Like any great power metal, Never Fall opens up with a bang, four of them to be precise. From “Lethal Power” to “Walk on Fire” they fire on all cylinders – blazing power chords, energetic drumming, and incredibly anthemic occasionally gang-backed choruses ensures they hit the ground sprinting with a salvo of highly memorable bangers each infectiously catchy. The three in the album’s midsection demonstrate their comfort at slower tempos or understated melodies whether it’s the dramatic punchy chord climb and sudden tempo shifts of “From the Stars” or prideful fistpumping anthem that is “Let It Rise”. Even among the rest of the Never Fall’s fastest moments, its title track takes the cake as the one riff-swinging soldier to slay them all. An incredibly chunky attitude-laden riff carries its verses over an agile double-kick backdrop, switching phrasing mid-verse to keep you on your feet in a twisting-turning barrage. It takes the long way around to a domineering chorus backed by thick backing strum and a guitar solo that skirts the edges of self-indulgence with its bold semi bluesy showmanship. The album’s finale “Tear Down The Walls” concludes nearly an hour’s worth of metal with a tour de force of an upbeat stomping cadence, gradually upping the heaviness in a simple but effective build up to a title-referencing singalong chorus.
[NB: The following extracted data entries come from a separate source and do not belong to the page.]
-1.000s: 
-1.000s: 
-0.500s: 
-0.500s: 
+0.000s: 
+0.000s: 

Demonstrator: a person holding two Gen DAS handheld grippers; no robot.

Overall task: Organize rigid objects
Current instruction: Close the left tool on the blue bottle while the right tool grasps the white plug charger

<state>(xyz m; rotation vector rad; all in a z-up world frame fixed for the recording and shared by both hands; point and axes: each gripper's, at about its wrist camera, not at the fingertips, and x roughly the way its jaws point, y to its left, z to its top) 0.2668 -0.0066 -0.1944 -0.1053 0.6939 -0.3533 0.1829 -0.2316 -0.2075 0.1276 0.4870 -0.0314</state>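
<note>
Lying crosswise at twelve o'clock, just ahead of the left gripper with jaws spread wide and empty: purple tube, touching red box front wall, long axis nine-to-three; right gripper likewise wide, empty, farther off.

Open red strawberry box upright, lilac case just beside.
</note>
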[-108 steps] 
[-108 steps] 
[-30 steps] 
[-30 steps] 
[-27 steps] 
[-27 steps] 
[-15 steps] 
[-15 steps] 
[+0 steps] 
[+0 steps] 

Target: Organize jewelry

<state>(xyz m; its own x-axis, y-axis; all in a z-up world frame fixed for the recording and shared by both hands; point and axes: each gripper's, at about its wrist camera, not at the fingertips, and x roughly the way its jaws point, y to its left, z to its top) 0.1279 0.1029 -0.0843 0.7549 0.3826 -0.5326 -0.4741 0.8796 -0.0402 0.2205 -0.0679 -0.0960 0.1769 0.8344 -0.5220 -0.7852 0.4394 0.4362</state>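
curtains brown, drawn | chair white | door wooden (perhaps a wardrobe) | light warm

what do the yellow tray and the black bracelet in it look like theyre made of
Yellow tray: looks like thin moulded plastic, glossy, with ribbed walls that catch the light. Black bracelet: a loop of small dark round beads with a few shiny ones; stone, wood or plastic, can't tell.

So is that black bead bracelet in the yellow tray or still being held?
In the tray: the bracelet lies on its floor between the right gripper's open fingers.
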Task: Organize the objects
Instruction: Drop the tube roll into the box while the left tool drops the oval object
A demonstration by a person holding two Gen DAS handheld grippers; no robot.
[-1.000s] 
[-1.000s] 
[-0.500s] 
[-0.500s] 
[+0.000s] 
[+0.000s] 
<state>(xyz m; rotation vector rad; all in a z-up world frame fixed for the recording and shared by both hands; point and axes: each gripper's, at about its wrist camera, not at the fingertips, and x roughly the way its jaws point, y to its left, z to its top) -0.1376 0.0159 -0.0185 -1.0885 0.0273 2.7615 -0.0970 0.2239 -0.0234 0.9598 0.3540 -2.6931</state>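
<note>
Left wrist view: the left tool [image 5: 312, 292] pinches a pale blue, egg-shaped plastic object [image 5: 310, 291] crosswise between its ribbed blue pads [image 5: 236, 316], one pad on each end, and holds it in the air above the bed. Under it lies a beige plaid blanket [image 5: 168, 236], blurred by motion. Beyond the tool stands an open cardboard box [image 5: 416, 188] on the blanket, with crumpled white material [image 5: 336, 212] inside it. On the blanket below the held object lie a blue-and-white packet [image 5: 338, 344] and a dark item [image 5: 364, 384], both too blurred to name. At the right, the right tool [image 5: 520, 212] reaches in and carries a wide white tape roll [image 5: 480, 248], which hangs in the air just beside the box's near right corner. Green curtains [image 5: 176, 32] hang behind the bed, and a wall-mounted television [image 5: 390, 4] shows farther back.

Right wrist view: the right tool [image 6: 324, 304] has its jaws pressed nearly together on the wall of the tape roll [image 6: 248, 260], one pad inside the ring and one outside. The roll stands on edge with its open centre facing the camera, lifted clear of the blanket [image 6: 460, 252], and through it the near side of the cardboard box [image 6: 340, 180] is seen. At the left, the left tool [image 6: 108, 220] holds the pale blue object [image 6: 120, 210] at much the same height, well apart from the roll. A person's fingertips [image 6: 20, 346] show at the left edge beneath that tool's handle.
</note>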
It sounds simple even for them yet it’s so iconic and clear in its goals it’s hard not to find a part of yourself wanting to tap a foot or finger along to its infectious groove.
It’s strange that many of Stonewall’s stylistic predecessors never received much fame outside of the admiration of cult 80’s metal collectors. Their style while very specific was by and far the most easily understood and enjoyed the more cult classic metal styles, straightforward and immediate with little left ambiguous or off-kilter. It was almost like a superior alternative to the usual glossy glam metal that dominated the genre’s American mainstream, possessing a similar easygoing nature yet differing in that it didn’t compromise the red-blooded heart of the heavy/power metal domain. Is this style viable today however as a major player in the midst of the so-called New Wave Of Traditional Heavy Metal revival? You can find bands today like Ambush, Enforcer, Skull Fist, Air Raid, and Striker that while not 100% similar do also play a considerably smoothed down and more newbie-friendly take on an aggregate of 80’s metal ideas. I wouldn’t truly put Stonewall under the same grouping but their sophomore has made it clear that there’s more than one way to voice an adoration and respectful understanding of the past. While it’s doubtful they’ll become the new public face of catchy oldschool heavy/power metal, hopefully the latest from them and Hitten illustrates a tend towards a meaner take on ye melodic days of olde. Whether you are just dipping your feet in the quickly expanding repertoire of today’s classic metal or a longtime collector and veteran of the genre’s distant past, Never Fall will not disappoint.